Last night I decided to round up some of the latest stories I’d run across concerning climate change. This morning, lo and behold, there’s a new clutch to catch up on!
The European Space Agency’s Cryosat has provided data for a new study on Antarctic ice loss, published in Geophysical Research Letters. The study confirms that, overall, the Antarctic is losing ice mass – some parts of the West Antarctic ice sheet at a rate of 9m of ice thickness per year, while the East Antarctic is basically balanced between snow falling and ice melting. While this has been the accepted position for some years, the new data confirms that the rate of thinning in West Antarctica is now 31% greater than it was between 2005-2011.
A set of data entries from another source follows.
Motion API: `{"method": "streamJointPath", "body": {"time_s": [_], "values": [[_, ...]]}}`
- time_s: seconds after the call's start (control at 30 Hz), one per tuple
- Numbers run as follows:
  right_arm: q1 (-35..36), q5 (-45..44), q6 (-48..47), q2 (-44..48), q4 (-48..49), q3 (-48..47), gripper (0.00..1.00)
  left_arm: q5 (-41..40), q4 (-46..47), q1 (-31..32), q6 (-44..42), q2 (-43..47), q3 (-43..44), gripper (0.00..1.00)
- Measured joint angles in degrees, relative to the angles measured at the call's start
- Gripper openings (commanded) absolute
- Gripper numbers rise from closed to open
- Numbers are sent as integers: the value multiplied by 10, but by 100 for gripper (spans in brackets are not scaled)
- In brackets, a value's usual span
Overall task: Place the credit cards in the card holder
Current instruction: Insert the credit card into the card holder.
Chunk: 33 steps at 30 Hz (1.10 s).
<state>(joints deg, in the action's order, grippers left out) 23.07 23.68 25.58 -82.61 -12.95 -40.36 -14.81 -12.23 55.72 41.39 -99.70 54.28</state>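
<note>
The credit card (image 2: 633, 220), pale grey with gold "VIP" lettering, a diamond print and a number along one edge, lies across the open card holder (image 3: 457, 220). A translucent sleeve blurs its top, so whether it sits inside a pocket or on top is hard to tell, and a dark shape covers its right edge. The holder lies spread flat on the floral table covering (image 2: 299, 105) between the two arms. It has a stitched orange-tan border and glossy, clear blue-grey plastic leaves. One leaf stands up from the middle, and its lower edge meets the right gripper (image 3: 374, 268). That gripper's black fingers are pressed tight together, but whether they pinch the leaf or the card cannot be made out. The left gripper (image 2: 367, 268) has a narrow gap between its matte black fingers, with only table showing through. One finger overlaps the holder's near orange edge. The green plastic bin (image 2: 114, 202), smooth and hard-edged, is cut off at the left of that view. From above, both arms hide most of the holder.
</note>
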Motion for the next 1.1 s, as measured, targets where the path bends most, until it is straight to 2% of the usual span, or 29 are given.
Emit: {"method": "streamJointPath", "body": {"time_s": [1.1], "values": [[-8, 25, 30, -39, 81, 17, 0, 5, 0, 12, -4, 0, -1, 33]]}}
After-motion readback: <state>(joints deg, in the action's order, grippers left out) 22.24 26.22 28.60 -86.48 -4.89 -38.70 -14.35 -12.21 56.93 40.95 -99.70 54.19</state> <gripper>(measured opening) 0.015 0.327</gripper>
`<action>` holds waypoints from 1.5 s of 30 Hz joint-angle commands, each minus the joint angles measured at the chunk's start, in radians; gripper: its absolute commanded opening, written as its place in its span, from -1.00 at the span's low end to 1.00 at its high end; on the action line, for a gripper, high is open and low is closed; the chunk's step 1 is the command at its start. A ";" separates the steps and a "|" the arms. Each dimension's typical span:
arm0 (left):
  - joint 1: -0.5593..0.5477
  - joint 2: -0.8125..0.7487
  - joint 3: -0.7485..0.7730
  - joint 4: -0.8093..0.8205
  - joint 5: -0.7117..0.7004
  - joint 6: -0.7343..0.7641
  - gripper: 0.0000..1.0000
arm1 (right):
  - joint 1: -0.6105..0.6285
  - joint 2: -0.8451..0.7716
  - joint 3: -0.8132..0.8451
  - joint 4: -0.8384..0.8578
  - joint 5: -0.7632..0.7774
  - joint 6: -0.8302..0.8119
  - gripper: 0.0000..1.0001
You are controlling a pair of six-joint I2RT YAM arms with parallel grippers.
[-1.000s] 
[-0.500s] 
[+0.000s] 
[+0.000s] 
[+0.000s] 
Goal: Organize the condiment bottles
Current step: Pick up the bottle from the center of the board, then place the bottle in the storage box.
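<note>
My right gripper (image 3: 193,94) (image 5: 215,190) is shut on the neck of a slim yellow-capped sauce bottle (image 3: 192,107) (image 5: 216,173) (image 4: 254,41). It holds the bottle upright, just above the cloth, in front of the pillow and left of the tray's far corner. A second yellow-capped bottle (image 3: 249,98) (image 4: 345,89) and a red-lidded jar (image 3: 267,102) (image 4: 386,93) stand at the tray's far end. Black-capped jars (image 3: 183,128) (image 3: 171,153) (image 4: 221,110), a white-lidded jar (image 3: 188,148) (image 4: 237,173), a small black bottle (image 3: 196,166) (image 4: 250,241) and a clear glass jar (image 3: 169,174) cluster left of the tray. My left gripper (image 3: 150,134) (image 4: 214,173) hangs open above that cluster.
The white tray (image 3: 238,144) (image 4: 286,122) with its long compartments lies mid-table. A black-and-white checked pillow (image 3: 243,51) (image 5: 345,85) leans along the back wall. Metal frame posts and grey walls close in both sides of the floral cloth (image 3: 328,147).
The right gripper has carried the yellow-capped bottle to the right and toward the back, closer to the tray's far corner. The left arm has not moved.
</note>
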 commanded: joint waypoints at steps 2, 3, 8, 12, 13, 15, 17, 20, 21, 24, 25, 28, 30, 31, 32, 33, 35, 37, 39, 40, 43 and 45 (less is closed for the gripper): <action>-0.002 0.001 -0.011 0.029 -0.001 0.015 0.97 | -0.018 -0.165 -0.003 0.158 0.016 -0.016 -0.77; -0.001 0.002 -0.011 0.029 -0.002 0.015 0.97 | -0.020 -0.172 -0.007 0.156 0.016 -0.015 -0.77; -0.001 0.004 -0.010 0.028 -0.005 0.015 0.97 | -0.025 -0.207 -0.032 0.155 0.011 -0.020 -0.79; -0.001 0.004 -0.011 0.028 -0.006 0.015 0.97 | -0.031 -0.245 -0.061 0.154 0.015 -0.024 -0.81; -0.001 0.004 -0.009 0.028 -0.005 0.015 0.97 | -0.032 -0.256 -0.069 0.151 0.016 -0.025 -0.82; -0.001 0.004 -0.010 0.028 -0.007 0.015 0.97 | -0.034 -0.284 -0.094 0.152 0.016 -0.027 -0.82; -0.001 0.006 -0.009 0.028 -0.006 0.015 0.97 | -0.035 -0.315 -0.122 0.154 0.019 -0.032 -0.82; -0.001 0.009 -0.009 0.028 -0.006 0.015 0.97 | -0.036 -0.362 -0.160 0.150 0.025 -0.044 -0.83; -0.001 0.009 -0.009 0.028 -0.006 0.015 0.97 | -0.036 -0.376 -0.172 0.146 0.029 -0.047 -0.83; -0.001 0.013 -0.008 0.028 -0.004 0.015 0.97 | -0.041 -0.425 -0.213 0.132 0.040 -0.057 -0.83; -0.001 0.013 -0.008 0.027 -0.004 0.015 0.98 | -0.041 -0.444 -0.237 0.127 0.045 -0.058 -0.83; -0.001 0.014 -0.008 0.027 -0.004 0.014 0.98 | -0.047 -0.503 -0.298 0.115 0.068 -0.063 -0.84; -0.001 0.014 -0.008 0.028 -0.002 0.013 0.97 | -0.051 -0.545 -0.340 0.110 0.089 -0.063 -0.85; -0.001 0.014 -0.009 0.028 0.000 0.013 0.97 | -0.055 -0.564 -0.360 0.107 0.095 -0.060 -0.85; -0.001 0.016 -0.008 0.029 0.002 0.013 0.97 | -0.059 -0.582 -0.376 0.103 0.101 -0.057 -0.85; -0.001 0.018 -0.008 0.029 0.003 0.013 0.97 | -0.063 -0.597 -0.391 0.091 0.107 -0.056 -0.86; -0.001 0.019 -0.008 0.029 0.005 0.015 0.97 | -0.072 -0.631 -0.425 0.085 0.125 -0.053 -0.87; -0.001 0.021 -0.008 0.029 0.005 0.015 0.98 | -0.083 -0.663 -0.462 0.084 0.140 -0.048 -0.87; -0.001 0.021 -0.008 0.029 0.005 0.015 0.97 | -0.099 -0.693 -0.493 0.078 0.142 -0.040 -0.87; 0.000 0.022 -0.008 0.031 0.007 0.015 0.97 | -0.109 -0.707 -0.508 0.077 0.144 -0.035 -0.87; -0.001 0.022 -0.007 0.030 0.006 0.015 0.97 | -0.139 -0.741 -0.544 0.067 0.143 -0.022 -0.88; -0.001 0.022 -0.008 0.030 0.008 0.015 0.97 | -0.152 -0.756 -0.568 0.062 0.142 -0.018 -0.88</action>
In Nature Geoscience, a paper published today suggests that Greenland’s fjords are very much longer than was thought, which in turn means that the glaciers that meet the sea in these fjords can retreat much further than previously believed before they lose contact with seawater and slow their rate of ice-loss. This, consequently, means Greenland’s ice sheet may melt faster and further than has been anticipated.
And on the adaptation front, the UK’s Environment Agency chairman has suggested that Dutch-style floating homes would be an appropriate response to the horrendous flooding experienced at the beginning of the year in some parts of England. There is, apparently, no chance that people might just stop building their homes on flood plains. I wonder why it’s taken them so long to realise that the Dutch have some excellent adaptation plans in hand and, perhaps more to the point, how long it’ll take to convince our bureaucrats to accept such ideas in the UK planning permission system? Hopefully, not too long – particularly if the exceptionally wet winter just past is any indicator of future trends!
And having rounded up these strays, I look forward to tomorrow’s fresh hatch of news….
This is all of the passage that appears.